This article was originally published in The Northern Daily Leader on 21 July 2012.
The Baiocchi household had a momentous day recently – it was the occasion of Jack’s eighteen month check-up, where the nurse would measure, prod, poke and generally assess whether or not he was developing at the rate he should be. It seemed a bit unnecessary to me. As far as I was concerned, all the important developmental milestones had already been achieved: he knew not to stand in front of the TV when the rugby was on; he understood that the Wiggles could be watched for no more than 18 hours out of a full day; and he knew what the TV remote was and when to bring it to me when I needed it. He hadn’t quite grasped the concept of fetching a beer from the fridge on command, but recent progress had been encouraging.
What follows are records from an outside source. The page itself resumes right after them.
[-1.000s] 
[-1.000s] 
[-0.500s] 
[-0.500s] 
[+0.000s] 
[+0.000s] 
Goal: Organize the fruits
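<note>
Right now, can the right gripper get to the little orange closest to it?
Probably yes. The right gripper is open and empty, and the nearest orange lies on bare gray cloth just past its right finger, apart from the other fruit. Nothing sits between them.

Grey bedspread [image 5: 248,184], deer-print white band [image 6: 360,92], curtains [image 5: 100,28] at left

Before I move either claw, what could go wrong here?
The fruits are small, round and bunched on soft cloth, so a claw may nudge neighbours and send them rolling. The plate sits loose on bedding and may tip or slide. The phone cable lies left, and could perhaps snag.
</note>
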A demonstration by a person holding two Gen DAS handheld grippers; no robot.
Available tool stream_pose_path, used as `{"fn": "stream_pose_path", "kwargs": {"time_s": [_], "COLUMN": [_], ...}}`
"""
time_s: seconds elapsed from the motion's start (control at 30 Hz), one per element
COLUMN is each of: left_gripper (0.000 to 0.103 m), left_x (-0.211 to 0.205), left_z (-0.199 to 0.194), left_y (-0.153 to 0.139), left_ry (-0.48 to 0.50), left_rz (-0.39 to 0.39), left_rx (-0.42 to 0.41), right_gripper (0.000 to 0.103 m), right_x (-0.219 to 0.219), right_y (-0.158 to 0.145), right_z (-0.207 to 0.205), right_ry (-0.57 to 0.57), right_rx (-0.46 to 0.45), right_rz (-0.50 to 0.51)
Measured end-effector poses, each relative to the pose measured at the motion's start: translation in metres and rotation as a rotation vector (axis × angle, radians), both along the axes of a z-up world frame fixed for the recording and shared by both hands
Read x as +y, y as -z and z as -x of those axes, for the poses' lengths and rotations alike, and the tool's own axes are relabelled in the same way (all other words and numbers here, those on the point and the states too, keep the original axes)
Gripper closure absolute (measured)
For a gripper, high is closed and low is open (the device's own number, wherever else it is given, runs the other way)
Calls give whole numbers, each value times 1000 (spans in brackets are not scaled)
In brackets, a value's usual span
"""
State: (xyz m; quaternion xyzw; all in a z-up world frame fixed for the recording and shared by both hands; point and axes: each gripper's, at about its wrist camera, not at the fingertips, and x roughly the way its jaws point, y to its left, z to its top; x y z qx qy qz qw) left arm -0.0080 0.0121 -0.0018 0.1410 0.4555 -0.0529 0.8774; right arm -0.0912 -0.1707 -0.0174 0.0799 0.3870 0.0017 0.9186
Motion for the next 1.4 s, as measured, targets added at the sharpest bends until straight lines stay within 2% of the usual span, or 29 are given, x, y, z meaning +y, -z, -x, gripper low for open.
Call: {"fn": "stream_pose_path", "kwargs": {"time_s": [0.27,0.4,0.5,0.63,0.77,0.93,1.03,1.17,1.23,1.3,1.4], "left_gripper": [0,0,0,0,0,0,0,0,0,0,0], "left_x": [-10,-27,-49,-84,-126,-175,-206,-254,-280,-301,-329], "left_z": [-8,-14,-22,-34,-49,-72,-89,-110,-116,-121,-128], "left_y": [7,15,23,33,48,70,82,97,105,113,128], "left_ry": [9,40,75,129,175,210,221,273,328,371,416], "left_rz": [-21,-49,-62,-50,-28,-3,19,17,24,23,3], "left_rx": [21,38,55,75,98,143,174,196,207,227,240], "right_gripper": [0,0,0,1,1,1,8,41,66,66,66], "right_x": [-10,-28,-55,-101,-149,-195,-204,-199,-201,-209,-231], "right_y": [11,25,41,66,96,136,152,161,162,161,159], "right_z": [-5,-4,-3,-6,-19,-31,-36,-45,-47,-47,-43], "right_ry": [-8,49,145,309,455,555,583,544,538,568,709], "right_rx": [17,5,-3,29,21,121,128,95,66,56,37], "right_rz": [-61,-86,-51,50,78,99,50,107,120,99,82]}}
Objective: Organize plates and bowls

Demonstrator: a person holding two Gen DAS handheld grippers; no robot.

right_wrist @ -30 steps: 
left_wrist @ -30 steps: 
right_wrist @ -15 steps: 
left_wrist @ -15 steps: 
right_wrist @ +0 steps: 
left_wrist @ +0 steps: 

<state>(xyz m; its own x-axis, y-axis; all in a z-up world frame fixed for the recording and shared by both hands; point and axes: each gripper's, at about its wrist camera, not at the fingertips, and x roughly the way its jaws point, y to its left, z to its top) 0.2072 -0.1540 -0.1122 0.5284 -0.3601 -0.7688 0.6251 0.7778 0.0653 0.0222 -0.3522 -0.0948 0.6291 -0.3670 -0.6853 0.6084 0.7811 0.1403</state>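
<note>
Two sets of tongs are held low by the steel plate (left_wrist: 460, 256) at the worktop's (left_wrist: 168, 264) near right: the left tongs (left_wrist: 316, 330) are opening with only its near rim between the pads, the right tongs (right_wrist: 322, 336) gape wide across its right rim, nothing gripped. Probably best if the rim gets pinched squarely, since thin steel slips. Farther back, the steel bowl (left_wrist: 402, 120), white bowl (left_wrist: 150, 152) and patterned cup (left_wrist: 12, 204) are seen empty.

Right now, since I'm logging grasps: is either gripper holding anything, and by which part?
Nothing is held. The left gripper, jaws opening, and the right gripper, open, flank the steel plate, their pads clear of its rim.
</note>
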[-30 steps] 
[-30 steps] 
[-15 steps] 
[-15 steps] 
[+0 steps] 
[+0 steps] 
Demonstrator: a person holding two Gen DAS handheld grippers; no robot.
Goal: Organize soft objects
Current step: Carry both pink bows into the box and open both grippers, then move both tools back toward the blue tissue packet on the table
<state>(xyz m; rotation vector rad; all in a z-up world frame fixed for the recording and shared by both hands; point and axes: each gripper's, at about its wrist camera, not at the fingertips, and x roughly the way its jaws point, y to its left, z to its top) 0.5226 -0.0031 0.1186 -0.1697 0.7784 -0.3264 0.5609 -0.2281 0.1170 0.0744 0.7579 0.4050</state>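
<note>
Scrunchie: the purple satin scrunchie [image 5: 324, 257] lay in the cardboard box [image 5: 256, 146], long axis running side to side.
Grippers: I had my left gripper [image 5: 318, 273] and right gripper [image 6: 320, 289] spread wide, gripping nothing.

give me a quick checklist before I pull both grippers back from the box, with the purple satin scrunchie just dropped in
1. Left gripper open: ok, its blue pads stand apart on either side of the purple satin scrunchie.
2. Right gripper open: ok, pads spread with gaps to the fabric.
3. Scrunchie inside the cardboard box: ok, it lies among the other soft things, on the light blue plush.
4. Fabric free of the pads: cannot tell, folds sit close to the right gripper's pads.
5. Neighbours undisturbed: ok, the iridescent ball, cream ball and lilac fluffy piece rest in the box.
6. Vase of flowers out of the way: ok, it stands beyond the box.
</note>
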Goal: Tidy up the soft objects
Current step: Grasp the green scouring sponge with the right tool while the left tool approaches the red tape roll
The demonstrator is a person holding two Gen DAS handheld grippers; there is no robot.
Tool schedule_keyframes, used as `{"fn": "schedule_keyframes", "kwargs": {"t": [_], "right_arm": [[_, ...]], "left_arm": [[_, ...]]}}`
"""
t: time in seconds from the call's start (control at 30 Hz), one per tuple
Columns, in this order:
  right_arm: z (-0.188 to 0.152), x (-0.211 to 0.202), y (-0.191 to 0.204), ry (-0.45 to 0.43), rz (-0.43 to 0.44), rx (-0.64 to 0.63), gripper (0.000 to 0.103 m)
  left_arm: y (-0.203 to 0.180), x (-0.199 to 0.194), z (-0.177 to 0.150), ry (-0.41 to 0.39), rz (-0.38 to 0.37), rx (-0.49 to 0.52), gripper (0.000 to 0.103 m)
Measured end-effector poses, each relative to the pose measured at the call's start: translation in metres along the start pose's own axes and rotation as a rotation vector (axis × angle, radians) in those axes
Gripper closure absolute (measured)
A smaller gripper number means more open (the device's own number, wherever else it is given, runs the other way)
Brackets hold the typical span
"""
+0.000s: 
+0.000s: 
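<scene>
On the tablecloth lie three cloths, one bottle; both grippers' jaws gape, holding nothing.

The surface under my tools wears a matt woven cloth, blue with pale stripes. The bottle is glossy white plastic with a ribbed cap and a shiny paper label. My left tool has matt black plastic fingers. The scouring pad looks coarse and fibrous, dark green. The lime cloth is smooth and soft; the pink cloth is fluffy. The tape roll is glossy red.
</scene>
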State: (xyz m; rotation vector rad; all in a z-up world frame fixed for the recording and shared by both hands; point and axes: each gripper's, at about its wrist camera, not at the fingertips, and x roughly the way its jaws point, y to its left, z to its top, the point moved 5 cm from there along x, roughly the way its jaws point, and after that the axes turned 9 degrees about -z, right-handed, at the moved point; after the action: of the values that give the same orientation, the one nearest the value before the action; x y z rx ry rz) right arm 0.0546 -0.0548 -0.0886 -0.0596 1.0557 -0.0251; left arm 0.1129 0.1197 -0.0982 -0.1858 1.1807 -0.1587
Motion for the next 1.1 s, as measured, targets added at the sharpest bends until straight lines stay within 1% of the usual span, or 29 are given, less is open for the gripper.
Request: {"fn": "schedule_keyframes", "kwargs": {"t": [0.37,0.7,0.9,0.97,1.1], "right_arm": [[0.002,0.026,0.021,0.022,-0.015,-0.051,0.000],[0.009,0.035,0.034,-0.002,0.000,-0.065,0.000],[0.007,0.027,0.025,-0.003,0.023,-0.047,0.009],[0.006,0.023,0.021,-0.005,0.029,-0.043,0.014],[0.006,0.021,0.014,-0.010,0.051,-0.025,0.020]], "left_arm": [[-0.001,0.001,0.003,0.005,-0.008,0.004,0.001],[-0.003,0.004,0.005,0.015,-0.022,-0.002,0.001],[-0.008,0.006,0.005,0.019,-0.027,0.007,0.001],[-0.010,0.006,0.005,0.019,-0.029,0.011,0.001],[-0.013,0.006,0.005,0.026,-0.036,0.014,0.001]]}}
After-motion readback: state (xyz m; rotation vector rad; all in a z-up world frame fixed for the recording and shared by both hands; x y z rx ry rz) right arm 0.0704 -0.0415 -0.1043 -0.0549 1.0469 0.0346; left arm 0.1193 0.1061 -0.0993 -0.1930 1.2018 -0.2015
So you can imagine my surprise that day when the nurse said that Jack’s vocabulary was poor; that by the age of eighteen months he should know between 50 to 100 words. Liz and I looked at each other with raised eyebrows, as deep down we knew that we could only reliably identify about 5 words, and even then we were being generous. It occurred to me that learning to fetch the TV remote and throw the rugby ball perhaps wasn’t the best use of the time Jack and I spent together.
When we got home that day, Liz and I decided that the Wiggles were banished, that Lego, balls, sticks and all the other fun toys were to be locked away – from now on Jack’s only source of fun would come from books. Before the new regime took over however, I turned as usual to Google for advice on Jack’s apparent slow progress. Some quick research produced startling results – it turned out that the nurse’s benchmark was just one of many. Other experts referred to a vocabulary of up to 20 words, with some as low as 10 words. Jack was saved – the toys could stay and we weren’t going to be enrolling him in vocab-bootcamp.
The fact that Jack’s progress didn’t necessarily match up with another toddler the same age reminded me of how we all progress financially at different speeds. Some people are just starting down the path to wealth accumulation; others are already enjoying the fruits of years of planning and investing. The message is that there is no right or wrong strategy we should be following: we’re all unique and how you structure your finances should reflect that uniqueness. The key is to make a start – whether it’s investing, saving or learning to fetch a beer for dad, the sooner you start, the sooner you’ll achieve your goals.